Following the opera, I taxied to my hotel to drop my bags, and then accompanied (rather, was accompanied by) two of the professors from S@S, a Chinese-American musicologist and a specialist in Asian art. Jing Jing took us to a first-rate Chinese restaurant for lunch (we passed on the [no kidding] "Chicken testicles with bean curd") then we went over to the National Palace Museum, the largest collection of Chinese art in the world. The museum's contents came out of the Forbidden City (Bejing) in the early 1930s for safekeeping (fleeing the Japanese), and were consequently kept there after the Communists got hold of China. The collection is so large --14,000 crates traveled 5,000 miles, arriving in Taiwan in 1948-- that it could be rotated every six months for 30 years without ever repeating an object.





Nancy's explanations and Jing Jing's native perspective enriched the visit enormously. From there, off to buy some Chinese silks (again, thanks only to Jing Jing's command of the language) and home through the hustle and bustle of modern Taipei to the hotel for a shower.
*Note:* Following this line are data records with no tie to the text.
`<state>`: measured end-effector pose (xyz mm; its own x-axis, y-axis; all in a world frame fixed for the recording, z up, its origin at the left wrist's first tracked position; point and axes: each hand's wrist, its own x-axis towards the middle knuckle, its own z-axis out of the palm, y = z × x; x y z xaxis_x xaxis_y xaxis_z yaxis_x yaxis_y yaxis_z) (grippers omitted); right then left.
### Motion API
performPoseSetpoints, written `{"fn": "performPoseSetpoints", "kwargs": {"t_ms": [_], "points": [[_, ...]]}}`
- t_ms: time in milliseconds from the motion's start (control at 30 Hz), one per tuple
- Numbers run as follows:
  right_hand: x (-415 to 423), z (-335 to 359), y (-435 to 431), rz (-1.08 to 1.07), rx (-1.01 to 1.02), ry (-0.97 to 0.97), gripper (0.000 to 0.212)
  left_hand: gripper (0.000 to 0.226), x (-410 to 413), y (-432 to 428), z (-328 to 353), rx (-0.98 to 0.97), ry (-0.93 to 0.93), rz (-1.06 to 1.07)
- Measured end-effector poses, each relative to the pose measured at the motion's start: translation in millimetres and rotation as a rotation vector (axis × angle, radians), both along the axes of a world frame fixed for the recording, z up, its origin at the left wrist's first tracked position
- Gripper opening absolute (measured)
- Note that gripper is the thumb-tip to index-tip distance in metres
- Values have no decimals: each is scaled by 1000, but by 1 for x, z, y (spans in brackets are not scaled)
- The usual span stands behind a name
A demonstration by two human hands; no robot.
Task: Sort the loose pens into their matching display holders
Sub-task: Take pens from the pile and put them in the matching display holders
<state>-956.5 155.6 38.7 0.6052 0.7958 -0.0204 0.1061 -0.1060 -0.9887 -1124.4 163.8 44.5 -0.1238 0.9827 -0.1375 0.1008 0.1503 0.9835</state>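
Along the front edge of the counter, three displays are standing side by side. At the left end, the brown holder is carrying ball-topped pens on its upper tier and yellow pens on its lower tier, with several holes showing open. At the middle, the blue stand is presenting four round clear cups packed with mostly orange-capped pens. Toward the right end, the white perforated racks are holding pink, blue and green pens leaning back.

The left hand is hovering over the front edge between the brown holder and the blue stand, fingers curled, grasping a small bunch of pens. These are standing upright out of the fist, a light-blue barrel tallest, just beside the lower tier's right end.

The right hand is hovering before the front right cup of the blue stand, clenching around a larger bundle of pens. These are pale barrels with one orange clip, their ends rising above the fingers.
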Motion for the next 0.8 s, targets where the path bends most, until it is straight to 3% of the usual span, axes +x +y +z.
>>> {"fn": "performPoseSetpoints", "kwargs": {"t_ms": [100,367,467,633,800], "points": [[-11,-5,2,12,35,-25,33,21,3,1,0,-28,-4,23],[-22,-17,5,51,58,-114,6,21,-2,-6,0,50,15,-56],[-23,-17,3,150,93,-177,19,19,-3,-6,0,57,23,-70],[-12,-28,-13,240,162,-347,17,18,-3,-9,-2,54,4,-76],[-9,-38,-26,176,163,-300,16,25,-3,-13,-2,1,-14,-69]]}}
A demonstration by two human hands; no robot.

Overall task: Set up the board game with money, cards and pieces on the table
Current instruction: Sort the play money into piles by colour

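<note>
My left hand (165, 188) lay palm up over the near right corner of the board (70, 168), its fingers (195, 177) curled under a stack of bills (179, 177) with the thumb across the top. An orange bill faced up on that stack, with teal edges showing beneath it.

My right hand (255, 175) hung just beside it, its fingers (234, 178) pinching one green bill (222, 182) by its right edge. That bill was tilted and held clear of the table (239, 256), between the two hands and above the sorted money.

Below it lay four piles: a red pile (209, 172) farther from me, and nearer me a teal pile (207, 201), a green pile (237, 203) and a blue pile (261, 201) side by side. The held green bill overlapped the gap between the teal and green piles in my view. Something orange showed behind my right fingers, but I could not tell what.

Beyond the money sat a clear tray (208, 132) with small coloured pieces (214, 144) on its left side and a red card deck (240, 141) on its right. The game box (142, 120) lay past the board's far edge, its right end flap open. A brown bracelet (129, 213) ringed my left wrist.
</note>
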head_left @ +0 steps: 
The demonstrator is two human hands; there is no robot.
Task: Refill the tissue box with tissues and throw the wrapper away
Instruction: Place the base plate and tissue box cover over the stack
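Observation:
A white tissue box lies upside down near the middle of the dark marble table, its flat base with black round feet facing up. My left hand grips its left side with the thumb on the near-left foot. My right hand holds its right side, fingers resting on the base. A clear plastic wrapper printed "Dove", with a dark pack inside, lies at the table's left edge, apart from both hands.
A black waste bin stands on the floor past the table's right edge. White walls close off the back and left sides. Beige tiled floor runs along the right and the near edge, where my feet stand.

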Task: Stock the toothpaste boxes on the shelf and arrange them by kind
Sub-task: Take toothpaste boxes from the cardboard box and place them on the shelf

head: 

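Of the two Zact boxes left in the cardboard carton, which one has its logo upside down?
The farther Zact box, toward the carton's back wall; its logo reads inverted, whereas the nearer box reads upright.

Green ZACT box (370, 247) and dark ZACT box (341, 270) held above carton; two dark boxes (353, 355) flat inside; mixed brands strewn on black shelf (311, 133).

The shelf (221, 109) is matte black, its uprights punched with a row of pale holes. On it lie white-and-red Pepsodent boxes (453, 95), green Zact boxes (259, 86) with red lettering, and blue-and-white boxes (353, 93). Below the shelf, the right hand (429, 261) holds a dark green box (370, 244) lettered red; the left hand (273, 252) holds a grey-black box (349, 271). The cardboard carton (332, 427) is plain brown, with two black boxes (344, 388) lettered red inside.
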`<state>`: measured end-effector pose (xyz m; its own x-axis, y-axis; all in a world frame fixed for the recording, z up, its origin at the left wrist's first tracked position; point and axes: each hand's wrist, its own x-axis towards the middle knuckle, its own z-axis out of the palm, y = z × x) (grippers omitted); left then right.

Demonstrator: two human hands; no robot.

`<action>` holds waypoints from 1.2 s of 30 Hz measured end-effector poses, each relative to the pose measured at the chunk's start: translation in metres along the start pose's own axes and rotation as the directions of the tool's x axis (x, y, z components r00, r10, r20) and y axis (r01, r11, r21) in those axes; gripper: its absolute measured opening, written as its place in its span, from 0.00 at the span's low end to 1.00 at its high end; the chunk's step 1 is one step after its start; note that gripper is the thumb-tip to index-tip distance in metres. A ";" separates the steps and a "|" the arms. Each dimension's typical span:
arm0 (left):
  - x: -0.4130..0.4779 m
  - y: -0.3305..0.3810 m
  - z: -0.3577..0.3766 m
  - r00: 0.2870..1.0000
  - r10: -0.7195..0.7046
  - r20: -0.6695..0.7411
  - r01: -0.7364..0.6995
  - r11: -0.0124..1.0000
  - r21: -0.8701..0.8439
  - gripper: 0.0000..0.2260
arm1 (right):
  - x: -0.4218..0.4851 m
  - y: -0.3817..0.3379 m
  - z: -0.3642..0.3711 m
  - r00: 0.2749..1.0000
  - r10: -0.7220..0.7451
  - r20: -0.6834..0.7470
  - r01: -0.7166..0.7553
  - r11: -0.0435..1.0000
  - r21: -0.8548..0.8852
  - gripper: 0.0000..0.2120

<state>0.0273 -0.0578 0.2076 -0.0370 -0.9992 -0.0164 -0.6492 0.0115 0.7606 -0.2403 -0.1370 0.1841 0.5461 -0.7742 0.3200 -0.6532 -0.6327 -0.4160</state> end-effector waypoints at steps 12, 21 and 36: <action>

The students will stay in Taiwan for another two days, then head for Singapore. They were an able mix of students from smaller colleges (Reed, Rowan, Rollins) and major research universities (Hopkins, Yale, La Jolla, UCLA, USC, Colorado, Michigan, Miami, Florida, Duke, Penn State, Oregon, Columbia). Most of them were serious students, eager to combine the academic classroom work with the special "in field" experience that Semester at Sea provides; a few were typical college jerks set on "hanging out" and "having a good time" exclusively. We will eventually weed those types out in order to insure the academic integrity of this program.

Dinner at the Shanghai Café at the hotel included a tasting menu of extraordinary items, many of them unidentifiable or put together in unfamiliar combinations; one was a delicious shark fin soup with enoki and oyster mushrooms with rice noodles.

Looooooooooong trip home (27 hours total), but the whole experience was worth it. I'm very much looking forward to "my" voyage next summer, up and down the Pacific Coast of Central and South America, from Mexico to Chile.